• **Task goal**
Give the number of lines in the material below that hold "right", and nothing besides.

• **Data block**

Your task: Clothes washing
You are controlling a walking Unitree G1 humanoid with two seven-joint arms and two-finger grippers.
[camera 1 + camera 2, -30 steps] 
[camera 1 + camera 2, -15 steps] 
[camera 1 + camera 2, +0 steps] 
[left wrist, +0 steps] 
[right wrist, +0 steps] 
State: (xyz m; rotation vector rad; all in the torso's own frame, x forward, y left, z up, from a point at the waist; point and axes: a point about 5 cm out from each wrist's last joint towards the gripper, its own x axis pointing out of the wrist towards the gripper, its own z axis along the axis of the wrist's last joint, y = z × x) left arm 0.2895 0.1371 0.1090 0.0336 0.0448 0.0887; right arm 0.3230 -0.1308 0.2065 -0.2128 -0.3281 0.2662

• **Solved exercise**
2